_Task requirements_:
Every line of the data must be retyped exactly as it stands.

_Recorded information_:
________________

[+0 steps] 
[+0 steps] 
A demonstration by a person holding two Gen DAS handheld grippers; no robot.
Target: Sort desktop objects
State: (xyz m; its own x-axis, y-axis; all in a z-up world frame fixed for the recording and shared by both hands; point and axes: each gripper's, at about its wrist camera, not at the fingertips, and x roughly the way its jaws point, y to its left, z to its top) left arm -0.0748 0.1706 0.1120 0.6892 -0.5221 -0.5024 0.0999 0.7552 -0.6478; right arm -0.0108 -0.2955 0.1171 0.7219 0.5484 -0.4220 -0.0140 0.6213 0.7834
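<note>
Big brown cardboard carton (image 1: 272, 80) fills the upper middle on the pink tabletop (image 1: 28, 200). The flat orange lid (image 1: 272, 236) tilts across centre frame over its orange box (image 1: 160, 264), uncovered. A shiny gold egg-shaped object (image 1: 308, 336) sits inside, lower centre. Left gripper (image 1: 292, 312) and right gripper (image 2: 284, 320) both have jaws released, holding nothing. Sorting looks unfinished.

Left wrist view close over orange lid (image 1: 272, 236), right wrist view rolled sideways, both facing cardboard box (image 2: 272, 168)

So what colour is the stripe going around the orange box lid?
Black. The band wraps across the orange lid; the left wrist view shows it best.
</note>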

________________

_Completed task_:
[+0 steps] 
[+0 steps] 
A demonstration by a person holding two Gen DAS handheld grippers; no robot.
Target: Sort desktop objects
State: (xyz m; its own x-axis, y-axis; all in a z-up world frame fixed for the recording and shared by both hands; point and axes: each gripper's, at about its wrist camera, not at the fingertips, and x roughly the way its jaws point, y to its left, z to its top) left arm -0.0748 0.1706 0.1120 0.6892 -0.5221 -0.5024 0.0999 0.7552 -0.6478; right arm -0.0108 -0.2955 0.1171 0.7219 0.5484 -0.4220 -0.0140 0.6213 0.7834
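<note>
Big brown cardboard carton (image 1: 272, 80) fills the upper middle on the pink tabletop (image 1: 28, 200). The flat orange lid (image 1: 272, 236) tilts across centre frame over its orange box (image 1: 160, 264), uncovered. A shiny gold egg-shaped object (image 1: 308, 336) sits inside, lower centre. Left gripper (image 1: 292, 312) and right gripper (image 2: 284, 320) both have jaws released, holding nothing. Sorting looks unfinished.

Left wrist view close over orange lid (image 1: 272, 236), right wrist view rolled sideways, both facing cardboard box (image 2: 272, 168)

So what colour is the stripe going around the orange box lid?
Black. The band wraps across the orange lid; the left wrist view shows it best.
</note>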

Nothing more remains in this exercise.